This Easy Roasted Root Vegetable Gratin is a warm, rustic, and flavorful dish that celebrates the earthy sweetness of root vegetables layered with creamy sauce and golden cheese. It’s a perfect side dish for family dinners or holiday feasts, adding color and comfort to any table.
Cooking Time: 1 hour 10 minutes
Servings: 6
Ingredients:
2 medium potatoes, peeled and thinly sliced
2 medium carrots, peeled and thinly sliced
1 parsnip, peeled and thinly sliced
1 small sweet potato, peeled and thinly sliced
1 small turnip, peeled and thinly sliced
1 tablespoon olive oil
1 teaspoon salt
½ teaspoon black pepper
1 teaspoon fresh thyme leaves (or ½ teaspoon dried thyme)
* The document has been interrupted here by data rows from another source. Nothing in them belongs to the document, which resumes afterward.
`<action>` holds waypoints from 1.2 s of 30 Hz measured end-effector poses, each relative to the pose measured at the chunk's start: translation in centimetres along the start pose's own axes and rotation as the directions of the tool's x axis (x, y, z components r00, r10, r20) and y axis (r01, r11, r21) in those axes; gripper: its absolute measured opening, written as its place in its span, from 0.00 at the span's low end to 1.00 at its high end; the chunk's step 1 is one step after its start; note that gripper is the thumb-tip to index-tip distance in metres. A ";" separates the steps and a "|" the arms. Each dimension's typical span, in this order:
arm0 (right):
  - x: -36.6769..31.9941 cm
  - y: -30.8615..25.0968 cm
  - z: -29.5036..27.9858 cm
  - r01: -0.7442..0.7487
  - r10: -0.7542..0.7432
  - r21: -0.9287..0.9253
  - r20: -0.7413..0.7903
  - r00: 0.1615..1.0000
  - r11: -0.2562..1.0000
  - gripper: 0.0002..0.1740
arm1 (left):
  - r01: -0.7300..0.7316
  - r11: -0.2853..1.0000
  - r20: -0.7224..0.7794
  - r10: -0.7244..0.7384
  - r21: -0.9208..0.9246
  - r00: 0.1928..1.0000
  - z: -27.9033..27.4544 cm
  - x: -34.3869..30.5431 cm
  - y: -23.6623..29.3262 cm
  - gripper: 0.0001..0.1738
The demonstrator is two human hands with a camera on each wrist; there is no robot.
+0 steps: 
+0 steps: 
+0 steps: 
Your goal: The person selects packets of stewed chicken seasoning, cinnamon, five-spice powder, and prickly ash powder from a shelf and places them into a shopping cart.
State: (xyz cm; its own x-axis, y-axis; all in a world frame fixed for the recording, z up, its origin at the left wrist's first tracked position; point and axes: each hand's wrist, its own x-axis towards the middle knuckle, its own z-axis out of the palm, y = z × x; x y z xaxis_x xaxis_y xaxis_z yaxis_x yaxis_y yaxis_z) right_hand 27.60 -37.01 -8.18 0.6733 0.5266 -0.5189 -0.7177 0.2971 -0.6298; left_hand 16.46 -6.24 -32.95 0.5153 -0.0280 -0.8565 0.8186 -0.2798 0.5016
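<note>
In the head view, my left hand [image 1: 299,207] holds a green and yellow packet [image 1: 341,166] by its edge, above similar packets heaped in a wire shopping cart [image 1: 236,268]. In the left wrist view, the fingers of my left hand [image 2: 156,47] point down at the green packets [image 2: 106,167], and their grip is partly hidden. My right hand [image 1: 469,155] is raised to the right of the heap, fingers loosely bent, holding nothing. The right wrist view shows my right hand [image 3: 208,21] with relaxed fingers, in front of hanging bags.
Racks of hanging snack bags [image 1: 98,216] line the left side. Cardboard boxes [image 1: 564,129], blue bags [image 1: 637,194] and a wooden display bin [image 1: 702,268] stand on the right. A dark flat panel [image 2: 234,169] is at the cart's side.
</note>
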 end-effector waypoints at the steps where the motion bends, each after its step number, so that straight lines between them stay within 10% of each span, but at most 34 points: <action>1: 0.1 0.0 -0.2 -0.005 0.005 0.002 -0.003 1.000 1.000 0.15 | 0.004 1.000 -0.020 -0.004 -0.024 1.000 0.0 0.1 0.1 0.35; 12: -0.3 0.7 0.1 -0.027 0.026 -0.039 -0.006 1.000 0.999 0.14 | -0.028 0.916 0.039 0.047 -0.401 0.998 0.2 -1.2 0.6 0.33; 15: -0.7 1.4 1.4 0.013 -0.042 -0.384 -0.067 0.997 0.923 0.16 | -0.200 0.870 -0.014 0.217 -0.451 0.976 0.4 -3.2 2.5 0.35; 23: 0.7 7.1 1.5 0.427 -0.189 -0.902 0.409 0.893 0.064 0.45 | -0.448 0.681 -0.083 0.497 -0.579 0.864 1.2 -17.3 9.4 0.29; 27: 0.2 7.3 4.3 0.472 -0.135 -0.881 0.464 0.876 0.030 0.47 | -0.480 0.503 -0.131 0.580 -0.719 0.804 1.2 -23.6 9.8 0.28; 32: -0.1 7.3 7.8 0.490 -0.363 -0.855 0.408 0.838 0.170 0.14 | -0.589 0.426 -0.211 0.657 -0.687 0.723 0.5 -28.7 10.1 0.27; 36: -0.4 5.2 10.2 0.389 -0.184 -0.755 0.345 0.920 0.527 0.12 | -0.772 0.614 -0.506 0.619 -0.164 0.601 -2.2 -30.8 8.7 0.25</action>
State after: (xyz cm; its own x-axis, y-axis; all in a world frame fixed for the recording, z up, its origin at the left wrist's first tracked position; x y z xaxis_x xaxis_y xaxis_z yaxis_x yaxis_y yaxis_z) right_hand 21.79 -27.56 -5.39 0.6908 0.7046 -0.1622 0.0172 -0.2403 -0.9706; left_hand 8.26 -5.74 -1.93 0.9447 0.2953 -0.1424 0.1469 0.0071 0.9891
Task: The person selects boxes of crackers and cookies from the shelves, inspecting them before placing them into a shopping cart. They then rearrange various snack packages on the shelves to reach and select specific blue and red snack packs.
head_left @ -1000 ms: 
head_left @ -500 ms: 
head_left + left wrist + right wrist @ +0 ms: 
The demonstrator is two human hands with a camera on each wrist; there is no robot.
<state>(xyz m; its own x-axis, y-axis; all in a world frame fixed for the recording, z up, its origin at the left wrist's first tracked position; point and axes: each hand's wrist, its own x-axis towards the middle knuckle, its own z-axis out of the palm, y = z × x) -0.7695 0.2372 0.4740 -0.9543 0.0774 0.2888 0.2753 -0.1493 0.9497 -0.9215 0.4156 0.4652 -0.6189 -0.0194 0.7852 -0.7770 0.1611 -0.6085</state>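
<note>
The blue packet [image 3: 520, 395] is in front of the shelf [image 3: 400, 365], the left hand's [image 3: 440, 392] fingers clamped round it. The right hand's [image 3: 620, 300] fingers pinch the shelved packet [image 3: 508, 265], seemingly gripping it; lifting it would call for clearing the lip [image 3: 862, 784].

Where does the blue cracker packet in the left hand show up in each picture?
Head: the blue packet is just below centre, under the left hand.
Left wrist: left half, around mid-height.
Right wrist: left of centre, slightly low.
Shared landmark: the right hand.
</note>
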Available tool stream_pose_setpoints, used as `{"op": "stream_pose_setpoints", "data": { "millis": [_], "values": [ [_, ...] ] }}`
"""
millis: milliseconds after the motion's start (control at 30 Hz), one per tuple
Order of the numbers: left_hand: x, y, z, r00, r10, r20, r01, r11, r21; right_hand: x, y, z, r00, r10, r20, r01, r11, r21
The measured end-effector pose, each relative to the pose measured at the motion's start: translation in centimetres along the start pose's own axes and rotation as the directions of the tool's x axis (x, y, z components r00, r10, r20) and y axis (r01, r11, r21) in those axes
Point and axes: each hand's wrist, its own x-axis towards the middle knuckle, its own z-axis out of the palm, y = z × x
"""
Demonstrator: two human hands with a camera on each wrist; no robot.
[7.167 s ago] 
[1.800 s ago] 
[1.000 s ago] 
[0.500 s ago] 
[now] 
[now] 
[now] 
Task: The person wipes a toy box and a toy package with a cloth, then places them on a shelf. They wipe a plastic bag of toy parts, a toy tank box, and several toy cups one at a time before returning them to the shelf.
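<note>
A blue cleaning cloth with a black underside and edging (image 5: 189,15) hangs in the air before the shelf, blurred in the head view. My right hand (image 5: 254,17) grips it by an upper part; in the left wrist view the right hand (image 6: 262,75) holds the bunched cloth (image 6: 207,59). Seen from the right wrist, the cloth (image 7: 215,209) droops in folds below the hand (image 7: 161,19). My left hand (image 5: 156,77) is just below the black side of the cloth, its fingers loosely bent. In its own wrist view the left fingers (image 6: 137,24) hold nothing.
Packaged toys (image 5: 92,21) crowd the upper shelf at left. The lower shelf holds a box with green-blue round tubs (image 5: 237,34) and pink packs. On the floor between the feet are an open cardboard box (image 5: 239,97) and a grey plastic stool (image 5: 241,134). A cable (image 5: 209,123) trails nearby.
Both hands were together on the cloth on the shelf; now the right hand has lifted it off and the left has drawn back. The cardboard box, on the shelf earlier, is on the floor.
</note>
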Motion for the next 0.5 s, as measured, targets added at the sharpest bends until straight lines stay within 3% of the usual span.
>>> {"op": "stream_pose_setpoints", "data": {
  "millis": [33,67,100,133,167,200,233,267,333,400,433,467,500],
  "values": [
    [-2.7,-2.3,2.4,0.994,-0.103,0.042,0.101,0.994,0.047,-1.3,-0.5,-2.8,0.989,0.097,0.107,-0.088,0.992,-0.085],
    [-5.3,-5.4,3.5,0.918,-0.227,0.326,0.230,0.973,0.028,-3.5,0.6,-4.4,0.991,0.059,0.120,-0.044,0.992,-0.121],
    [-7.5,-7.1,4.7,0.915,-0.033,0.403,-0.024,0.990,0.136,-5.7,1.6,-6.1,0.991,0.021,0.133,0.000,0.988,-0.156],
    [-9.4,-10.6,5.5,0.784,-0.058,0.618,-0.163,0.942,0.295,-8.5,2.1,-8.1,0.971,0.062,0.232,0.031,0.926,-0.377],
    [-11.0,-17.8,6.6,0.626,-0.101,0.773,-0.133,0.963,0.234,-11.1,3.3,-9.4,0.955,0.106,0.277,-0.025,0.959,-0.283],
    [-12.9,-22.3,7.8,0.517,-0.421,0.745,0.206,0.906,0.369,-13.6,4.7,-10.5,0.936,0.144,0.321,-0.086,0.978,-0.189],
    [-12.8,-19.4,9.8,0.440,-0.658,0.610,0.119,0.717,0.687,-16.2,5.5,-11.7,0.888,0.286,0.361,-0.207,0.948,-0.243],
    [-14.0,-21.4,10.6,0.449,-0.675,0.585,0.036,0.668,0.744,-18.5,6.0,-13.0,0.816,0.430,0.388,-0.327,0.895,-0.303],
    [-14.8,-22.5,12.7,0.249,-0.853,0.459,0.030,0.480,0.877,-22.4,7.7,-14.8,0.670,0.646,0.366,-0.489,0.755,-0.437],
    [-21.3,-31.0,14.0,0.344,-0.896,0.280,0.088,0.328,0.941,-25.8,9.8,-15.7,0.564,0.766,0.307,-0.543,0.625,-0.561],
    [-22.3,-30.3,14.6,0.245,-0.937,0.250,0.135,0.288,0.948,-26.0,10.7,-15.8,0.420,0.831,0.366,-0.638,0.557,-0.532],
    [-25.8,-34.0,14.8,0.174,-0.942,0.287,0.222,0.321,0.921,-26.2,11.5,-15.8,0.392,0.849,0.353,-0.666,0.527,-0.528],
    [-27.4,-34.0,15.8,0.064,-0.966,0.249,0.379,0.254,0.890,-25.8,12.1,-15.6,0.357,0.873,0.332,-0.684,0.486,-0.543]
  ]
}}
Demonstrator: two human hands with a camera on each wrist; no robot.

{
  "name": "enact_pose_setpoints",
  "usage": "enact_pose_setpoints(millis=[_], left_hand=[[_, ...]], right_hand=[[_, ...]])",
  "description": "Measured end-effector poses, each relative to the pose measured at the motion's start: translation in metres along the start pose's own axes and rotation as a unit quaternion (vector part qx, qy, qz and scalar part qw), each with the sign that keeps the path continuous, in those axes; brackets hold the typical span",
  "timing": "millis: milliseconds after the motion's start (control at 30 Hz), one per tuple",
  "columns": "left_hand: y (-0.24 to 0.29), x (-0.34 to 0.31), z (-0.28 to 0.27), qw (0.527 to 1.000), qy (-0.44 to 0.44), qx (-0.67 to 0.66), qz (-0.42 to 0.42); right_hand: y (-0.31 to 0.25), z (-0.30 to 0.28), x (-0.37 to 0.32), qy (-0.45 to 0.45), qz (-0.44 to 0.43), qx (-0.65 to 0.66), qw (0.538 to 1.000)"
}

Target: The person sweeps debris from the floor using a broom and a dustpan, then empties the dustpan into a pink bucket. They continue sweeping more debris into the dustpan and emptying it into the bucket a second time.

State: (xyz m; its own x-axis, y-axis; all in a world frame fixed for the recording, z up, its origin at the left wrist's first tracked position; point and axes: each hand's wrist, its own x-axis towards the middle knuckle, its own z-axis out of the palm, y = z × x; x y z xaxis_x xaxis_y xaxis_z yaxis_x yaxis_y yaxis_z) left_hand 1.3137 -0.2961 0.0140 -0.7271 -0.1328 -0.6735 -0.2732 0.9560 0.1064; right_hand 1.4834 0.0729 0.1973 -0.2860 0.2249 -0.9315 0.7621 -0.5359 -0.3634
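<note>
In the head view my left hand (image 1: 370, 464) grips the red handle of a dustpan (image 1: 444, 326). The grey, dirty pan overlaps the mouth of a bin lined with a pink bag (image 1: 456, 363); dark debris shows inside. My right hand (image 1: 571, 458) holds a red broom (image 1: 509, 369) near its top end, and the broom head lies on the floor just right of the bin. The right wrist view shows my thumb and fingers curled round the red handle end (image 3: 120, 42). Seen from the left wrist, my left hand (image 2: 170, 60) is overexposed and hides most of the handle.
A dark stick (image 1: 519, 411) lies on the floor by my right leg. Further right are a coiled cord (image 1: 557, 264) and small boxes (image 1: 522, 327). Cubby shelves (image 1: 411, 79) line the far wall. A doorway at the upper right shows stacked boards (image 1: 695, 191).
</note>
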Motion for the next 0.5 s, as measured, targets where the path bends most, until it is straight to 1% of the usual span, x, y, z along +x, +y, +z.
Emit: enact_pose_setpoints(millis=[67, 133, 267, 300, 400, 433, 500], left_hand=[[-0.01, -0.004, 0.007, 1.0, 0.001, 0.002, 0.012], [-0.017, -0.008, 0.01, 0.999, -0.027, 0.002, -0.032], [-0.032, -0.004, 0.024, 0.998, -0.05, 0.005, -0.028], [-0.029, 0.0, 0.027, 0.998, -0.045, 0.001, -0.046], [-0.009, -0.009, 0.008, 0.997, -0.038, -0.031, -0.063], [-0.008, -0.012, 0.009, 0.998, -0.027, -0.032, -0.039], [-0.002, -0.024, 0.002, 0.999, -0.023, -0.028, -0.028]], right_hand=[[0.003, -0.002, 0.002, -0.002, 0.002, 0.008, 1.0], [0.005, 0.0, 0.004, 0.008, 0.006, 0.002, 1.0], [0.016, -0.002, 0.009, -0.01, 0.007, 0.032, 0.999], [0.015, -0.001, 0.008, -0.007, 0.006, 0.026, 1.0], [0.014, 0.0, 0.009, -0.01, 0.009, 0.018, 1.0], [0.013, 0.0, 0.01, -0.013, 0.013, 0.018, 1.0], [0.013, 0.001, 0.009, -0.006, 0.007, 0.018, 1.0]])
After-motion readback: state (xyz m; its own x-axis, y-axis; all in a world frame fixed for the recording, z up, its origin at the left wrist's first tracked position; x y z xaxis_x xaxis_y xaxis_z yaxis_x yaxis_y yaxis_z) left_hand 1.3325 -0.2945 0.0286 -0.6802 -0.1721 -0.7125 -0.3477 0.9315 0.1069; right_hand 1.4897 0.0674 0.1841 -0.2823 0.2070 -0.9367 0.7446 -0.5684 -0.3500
1 cup heavy cream (or plant-based cream for a vegan version)
1 garlic clove, minced
½ cup grated Parmesan cheese
1 cup shredded Gruyère or cheddar cheese
Instructions:
-
Preheat the Oven:
Set the oven to 400°F (200°C). Lightly grease a baking dish with olive oil or butter. -
Prepare the Vegetables:
In a large bowl, toss the sliced potatoes, carrots, parsnip, sweet potato, and turnip with olive oil, salt, pepper, and thyme until evenly coated. -
Layer the Vegetables:
Arrange the vegetable slices in overlapping layers in the prepared baking dish, alternating colors for a beautiful presentation. -
Make the Cream Mixture:
In a small bowl, mix heavy cream with minced garlic. Pour the cream evenly over the vegetables. -
Add Cheese and Bake:
Sprinkle Parmesan cheese between a few layers, then top with the shredded Gruyère or cheddar. Cover with foil and bake for 40 minutes. -
Finish and Brown:
Remove the foil and bake for another 15–20 minutes, until the top is golden brown and the vegetables are tender when pierced with a fork. Let it rest for 10 minutes before serving.
Nutrition (Per Serving):
Calories: 270
Protein: 9g
Carbohydrates: 32g
Fat: 12g
Fiber: 5g
Tips:
-
You can add beets for extra color but slice them thinly to avoid bleeding.
-
Substitute half of the cream with milk for a lighter version.
-
For added crunch, sprinkle breadcrumbs on top before the final bake.
-
Use a mandoline for even, thin slices to help the vegetables cook uniformly.